Understanding PostgreSQL's Volcano Model: The Iterator Execution Architecture

  1. 1 What Is the Volcano Model?
  2. 2 The Iterator Interface: Next() / GetNext()
  3. 3 Operator Trees: How Queries Become Execution Plans
  4. 4 Row-by-Row Processing: The Good, The Bad, and The Slow
  5. 5 PostgreSQL’s Implementation: ExecProcNode
  6. 6 Performance Implications: When Volcano Shines vs. Struggles
  7. 7 Vectorized Execution: The Alternative
  8. 8 Hybrid Approaches: Getting the Best of Both
  9. 9 Practical Takeaways for PostgreSQL Users
  10. 10 The Future: Is Vectorization Coming to PostgreSQL?
  11. Summary: The Volcano Model in One Diagram

Every SQL query you run in PostgreSQL—whether a simple SELECT * FROM users or a 20-table join with window functions—executes through the same elegant mechanism: the Volcano Model (also known as the Iterator Model).

This 1980s architecture is why PostgreSQL can:

  • Stream gigabytes of results without loading everything into memory
  • Stop early on LIMIT queries without processing all rows
  • Chain operators flexibly without custom code for each combination

But it’s also why PostgreSQL struggles with certain analytical workloads where vectorized execution shines. Here’s the deep dive: how the Volcano Model works, why PostgreSQL chose it, and where it breaks down.


1 What Is the Volcano Model?

The Volcano Model is an execution architecture where queries are represented as trees of operators, each exposing a standard interface: Next() (or GetNext() in PostgreSQL’s codebase).

Each operator:

  • Requests rows from its child(ren) by calling Next()
  • Processes one row at a time
  • Returns one row to its parent

This pull-based model means data flows up the tree, one row per call, until the top node returns results to the client.

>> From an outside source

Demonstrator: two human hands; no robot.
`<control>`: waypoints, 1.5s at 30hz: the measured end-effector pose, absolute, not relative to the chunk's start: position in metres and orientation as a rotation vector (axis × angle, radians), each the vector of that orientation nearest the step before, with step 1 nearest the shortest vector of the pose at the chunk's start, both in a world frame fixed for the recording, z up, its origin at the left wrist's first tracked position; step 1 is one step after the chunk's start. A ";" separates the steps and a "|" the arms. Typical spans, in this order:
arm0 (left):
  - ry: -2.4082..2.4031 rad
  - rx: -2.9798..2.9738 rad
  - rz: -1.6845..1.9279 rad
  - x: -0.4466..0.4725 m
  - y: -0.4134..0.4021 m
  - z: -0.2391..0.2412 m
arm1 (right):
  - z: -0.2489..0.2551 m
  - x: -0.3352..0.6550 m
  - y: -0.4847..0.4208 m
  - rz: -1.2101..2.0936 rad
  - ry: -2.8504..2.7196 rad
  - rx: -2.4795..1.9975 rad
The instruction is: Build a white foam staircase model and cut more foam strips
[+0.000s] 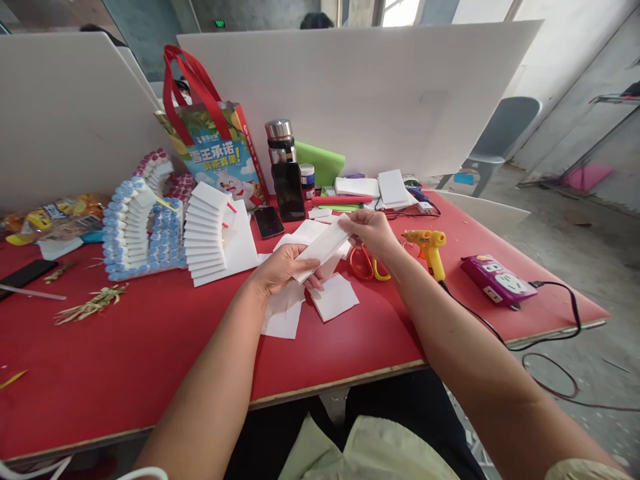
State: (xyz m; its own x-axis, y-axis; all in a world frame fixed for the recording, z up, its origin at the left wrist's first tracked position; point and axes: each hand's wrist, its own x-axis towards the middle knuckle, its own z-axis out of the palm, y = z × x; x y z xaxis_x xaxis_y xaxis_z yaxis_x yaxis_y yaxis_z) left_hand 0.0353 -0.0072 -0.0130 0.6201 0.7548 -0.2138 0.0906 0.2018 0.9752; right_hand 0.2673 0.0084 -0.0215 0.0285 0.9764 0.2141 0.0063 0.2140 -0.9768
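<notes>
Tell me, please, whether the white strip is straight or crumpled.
Straight: the white strip stretches between the left hand and the right hand, its visible edges unbent.

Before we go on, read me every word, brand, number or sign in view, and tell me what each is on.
"雪王承诺": large white lettering on the front of the shopping bag.
"真茶真果!": yellow lettering just beneath it, as best I can read.
Too small or blurred to read: the bag's smaller print, the yellow snack packet, the small jar and the green lit sign.
</notes>
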 end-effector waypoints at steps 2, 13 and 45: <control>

Is It an Architecture? A Pattern? Something Else?

The Volcano Model is often described using different terms. Here’s the precise classification:

Term Is Volcano This? Why
Execution Model Most accurate Defines how computation proceeds (row-by-row, pull-based)
Architectural Pattern Also correct Defines high-level structure (operator trees with standard interface)
Design Pattern ⚠️ Partially Built on top of the Iterator Pattern, but more than just one pattern
Software Architecture Too broad It’s part of a database’s architecture, not the whole architecture
Algorithm No It’s a structural framework, not a specific computational procedure

The Relationship:

Iterator Pattern (GoF Design Pattern)
        ↓
    Used by
        ↓
Volcano Model (Architectural Pattern / Execution Model)
        ↓
    Implemented in
        ↓
PostgreSQL Executor (Software Architecture)

Why the Confusion?

Source Uses Term Reason
Academic papers “Execution Model” Focuses on computational semantics
Database vendors “Architecture” Marketing; sounds more substantial
Software engineers “Pattern” Familiar from design pattern vocabulary
PostgreSQL docs “Executor” Implementation-focused naming

The Precise Answer:

The Volcano Model is best described as an architectural pattern for query execution that:

  • Uses the Iterator Pattern as its foundation
  • Defines an execution model (pull-based, row-at-a-time)
  • Is part of a database’s overall software architecture

Think of it like this:

  • Iterator Pattern = “How do I traverse a collection?”
  • Volcano Model = “How do I compose operators to execute a query?”
  • PostgreSQL Executor = “The actual code that implements Volcano”

Simple Example:

SELECT name FROM users WHERE age > 25;

Executes as:

flowchart BT A[Seq Scan: users] --> B[Filter: age > 25] B --> C[Projection: name] C --> D[Client] style A fill:#e3f2fd,stroke:#1976d2 style B fill:#fff3e0,stroke:#f57c00 style C fill:#e8f5e9,stroke:#388e3c

Execution Flow:

Client: "Give me a row"
  ↓
Projection: "Here's a row" (calls Filter.Next())
  ↓
Filter: "Here's a filtered row" (calls SeqScan.Next())
  ↓
SeqScan: "Here's a raw row from disk"

Each operator is independent. The Filter doesn’t know if data comes from a Seq Scan, Index Scan, or Join. The Projection doesn’t know if data is filtered or raw. This modularity is the Volcano Model’s superpower.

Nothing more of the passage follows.